# [The problem]
Pull every line that includes the word "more" from the data.

# [Materials provided]
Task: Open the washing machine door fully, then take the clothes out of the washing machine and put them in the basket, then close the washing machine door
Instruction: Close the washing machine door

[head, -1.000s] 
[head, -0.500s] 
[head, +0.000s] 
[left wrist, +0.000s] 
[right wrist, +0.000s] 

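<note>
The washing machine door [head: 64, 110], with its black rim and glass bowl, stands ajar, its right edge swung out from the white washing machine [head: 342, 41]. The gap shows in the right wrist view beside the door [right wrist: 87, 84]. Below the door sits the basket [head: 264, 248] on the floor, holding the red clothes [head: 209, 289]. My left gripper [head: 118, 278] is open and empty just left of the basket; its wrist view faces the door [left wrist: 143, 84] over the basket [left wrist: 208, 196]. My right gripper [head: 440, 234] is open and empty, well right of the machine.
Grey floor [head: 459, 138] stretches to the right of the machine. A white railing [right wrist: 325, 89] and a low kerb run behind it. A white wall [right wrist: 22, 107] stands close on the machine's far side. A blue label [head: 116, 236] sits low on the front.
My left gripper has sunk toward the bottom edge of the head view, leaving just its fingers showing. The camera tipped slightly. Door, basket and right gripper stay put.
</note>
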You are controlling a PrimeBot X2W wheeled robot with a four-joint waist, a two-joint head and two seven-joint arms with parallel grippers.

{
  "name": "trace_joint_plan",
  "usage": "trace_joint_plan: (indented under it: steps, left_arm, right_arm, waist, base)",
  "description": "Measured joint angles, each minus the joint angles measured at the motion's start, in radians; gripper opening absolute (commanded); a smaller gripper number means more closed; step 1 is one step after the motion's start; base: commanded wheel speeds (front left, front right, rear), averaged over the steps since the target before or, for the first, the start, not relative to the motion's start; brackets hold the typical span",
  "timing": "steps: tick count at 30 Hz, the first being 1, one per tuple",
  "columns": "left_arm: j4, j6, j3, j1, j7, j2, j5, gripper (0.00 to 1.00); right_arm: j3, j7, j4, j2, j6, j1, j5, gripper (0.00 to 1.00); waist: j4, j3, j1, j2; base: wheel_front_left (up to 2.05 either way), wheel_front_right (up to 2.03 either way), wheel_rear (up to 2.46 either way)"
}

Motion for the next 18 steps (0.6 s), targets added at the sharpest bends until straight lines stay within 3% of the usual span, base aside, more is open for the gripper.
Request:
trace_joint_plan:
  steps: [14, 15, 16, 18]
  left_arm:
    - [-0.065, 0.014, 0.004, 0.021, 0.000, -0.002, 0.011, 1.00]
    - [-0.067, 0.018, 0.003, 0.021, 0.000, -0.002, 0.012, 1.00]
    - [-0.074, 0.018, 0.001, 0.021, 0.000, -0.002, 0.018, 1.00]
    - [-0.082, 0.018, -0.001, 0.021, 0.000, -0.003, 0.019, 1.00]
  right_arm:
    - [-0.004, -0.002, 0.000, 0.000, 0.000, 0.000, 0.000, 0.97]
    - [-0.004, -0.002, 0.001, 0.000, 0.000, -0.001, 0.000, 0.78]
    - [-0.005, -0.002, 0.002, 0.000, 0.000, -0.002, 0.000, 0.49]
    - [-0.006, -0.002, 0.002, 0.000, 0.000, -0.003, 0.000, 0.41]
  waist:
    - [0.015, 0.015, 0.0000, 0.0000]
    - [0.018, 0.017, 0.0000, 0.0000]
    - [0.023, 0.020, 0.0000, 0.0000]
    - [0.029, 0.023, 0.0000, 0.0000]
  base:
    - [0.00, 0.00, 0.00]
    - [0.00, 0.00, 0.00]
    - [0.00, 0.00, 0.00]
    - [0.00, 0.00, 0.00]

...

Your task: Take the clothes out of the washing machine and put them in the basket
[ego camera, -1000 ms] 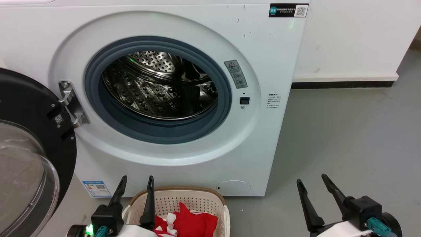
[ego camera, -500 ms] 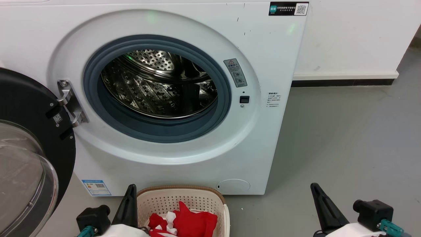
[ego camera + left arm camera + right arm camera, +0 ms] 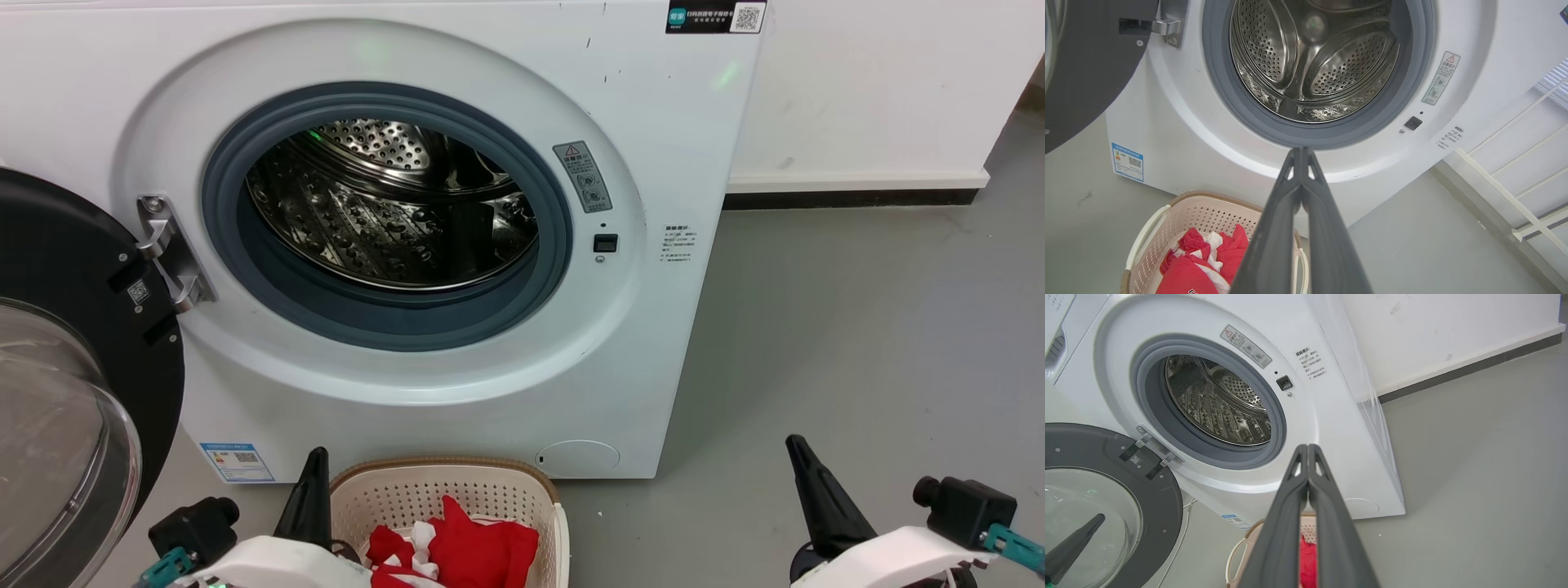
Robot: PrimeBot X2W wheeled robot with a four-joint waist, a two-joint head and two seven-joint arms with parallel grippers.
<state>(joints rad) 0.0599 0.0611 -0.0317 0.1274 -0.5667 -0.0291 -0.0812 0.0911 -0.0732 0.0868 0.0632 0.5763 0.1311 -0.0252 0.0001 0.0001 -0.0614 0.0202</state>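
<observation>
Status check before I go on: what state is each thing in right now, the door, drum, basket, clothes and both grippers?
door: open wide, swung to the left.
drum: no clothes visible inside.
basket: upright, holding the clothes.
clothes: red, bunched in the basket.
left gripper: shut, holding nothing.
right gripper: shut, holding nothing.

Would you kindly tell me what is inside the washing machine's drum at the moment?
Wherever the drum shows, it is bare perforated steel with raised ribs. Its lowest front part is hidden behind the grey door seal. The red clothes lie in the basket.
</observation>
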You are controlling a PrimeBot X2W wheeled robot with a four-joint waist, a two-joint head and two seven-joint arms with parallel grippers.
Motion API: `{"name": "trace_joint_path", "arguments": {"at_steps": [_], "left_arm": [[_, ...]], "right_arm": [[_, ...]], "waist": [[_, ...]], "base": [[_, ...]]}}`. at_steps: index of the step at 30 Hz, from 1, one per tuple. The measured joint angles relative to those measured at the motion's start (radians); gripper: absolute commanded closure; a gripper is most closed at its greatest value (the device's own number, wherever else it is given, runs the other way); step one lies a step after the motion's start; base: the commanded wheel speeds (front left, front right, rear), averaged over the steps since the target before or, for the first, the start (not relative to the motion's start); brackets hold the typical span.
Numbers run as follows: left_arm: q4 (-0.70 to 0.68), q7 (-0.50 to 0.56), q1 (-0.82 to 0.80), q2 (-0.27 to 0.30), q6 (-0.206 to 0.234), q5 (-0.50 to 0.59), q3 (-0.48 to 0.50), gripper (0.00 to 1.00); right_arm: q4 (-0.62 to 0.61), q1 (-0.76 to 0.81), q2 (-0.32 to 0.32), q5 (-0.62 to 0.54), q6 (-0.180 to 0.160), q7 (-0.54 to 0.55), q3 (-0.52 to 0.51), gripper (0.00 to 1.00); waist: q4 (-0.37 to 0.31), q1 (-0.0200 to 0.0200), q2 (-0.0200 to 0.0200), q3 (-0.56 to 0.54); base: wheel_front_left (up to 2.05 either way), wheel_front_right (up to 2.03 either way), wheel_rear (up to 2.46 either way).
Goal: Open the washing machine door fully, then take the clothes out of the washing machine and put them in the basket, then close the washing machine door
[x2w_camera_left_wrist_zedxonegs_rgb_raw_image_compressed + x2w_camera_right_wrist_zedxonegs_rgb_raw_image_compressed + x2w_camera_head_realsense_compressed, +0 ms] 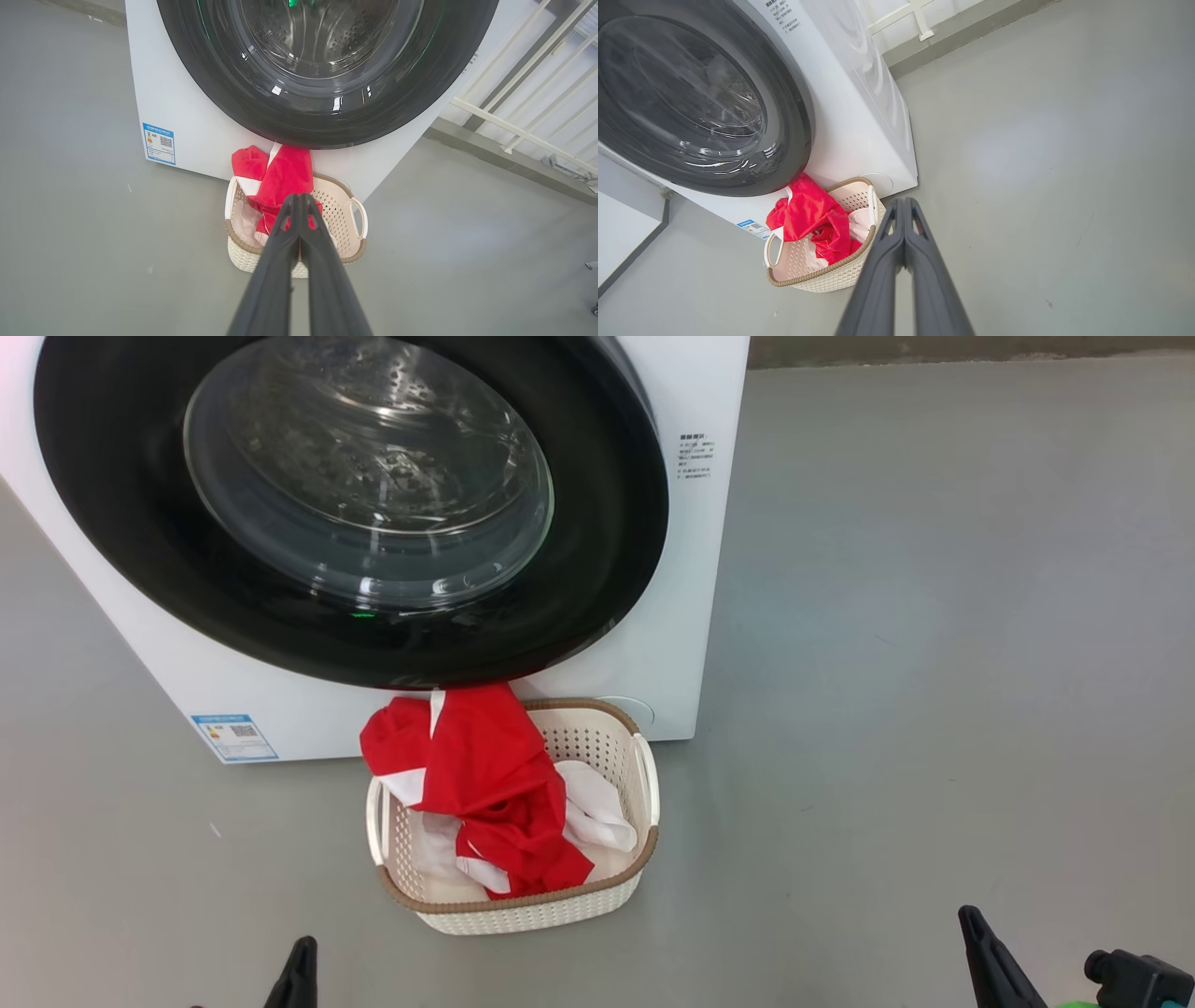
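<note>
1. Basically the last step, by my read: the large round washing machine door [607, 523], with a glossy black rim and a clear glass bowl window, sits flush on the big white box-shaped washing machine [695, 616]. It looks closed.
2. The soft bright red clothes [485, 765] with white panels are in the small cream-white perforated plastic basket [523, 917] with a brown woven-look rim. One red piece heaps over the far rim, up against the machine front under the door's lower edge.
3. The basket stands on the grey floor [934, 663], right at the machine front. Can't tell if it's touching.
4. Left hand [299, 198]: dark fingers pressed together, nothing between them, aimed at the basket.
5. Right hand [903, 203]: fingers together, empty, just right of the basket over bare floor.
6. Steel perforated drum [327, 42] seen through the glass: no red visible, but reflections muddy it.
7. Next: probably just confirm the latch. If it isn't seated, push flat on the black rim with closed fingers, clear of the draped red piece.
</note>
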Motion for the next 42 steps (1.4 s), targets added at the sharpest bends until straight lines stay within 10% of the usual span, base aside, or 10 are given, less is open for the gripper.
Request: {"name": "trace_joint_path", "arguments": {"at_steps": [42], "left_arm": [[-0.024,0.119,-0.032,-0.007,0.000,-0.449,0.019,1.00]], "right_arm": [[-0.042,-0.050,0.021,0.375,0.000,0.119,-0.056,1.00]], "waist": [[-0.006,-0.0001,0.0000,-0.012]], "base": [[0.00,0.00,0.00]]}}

# [Written answer]
  "description": "Measured joint angles, each minus the joint angles measured at the motion's start, in radians; gripper opening absolute (commanded); a smaller gripper number means more closed; step 1 is one step after the motion's start; base: commanded wheel speeds (front left, front right, rear), averaged over the steps since the target before or, for the first, the start, not relative to the motion's start; brackets hold the typical span",
Motion for the next 18 steps (0.6 s), targets added at the sharpest bends until straight lines stay within 3% of the usual span, base aside, more is open for the gripper.

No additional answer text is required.